_What is expected_
Reproduce the full listing without a single change.

_Data extract_

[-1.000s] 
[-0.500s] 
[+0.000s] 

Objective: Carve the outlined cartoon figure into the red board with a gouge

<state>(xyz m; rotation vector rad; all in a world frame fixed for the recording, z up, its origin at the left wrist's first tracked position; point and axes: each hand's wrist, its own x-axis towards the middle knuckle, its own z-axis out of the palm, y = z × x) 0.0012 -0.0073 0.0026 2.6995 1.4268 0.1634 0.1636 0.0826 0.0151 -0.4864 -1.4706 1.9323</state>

_Expected answer_
[-1.000s] 
[-0.500s] 
[+0.000s] 

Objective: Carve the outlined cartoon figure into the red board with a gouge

<state>(xyz m; rotation vector rad; all in a world frame fixed for the recording, z up, its origin at the left wrist's first tracked position; point and axes: each hand's wrist, its own x-axis towards the middle knuckle, its own z-axis out of the palm, y = z × x) 0.0012 -0.0073 0.0026 2.6995 1.4268 0.1634 0.1636 0.0826 0.0151 -0.4864 -1.4706 1.9323</state>

The complete answer has now been given.